From the first line through the one containing "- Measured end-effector", restate the listing word for word, and give no other lines.

/---

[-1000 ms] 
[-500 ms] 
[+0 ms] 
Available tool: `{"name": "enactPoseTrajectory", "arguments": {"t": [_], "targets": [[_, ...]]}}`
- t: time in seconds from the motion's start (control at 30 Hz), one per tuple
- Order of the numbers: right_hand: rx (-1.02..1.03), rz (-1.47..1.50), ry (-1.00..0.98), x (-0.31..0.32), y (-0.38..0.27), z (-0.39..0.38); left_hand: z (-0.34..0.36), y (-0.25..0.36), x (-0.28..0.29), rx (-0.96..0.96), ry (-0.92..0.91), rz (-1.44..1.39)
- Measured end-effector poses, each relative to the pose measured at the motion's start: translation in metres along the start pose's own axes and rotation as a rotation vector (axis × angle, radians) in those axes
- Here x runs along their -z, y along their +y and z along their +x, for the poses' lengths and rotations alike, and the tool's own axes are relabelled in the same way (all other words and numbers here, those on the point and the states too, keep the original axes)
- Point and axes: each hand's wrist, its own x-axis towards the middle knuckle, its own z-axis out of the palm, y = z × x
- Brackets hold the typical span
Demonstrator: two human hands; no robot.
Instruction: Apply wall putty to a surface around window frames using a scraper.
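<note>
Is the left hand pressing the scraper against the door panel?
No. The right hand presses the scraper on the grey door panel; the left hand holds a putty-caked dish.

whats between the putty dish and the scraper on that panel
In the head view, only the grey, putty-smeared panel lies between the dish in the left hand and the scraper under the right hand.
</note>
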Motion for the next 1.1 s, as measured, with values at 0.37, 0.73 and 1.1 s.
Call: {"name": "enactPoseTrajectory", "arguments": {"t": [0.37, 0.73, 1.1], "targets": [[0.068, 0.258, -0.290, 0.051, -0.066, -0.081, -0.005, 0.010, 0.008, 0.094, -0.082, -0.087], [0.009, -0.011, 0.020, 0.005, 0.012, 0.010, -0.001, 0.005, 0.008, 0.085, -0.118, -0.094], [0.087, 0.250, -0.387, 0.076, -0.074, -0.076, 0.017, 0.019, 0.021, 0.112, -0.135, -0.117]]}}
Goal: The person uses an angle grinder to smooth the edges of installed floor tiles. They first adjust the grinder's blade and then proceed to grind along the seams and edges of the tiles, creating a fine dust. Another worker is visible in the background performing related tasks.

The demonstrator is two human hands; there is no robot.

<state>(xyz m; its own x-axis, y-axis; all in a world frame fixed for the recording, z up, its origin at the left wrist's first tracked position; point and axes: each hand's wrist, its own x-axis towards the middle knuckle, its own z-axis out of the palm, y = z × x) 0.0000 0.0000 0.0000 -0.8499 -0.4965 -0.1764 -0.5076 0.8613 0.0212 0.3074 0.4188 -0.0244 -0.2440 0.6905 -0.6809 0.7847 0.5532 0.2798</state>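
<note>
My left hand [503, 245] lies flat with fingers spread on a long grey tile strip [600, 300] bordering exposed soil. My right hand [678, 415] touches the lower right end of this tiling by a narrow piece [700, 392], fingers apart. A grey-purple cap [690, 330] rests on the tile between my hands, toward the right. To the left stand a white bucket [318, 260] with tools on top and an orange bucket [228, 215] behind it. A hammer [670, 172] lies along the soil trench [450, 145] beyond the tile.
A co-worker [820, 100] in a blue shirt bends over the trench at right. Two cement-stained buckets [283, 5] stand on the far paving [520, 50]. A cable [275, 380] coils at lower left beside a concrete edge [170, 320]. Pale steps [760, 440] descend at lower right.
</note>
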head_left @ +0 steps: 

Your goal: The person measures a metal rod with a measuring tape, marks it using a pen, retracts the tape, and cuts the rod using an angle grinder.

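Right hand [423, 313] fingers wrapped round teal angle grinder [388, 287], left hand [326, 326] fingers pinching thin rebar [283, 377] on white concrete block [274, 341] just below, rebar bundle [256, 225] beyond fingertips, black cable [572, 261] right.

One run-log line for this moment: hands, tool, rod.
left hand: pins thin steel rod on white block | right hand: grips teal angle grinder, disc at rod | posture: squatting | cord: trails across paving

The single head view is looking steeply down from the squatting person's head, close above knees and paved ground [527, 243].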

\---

Task answer
[-1000 ms] 
[-500 ms] 
[+0 ms] 
Available tool: `{"name": "enactPoseTrajectory", "arguments": {"t": [_], "targets": [[_, ...]]}}`
- t: time in seconds from the motion's start (control at 30 Hz), one per tuple
- Order of the numbers: right_hand: rx (-1.02..1.03), rz (-1.47..1.50), ry (-1.00..0.98), x (-0.31..0.32), y (-0.38..0.27), z (-0.39..0.38); left_hand: z (-0.34..0.36), y (-0.25..0.36), x (-0.28..0.29), rx (-0.96..0.96), ry (-0.92..0.91), rz (-1.44..1.39)
- Measured end-effector poses, each relative to the pose measured at the motion's start: translation in metres along the start pose's own axes and rotation as a rotation vector (axis × angle, radians) in those axes

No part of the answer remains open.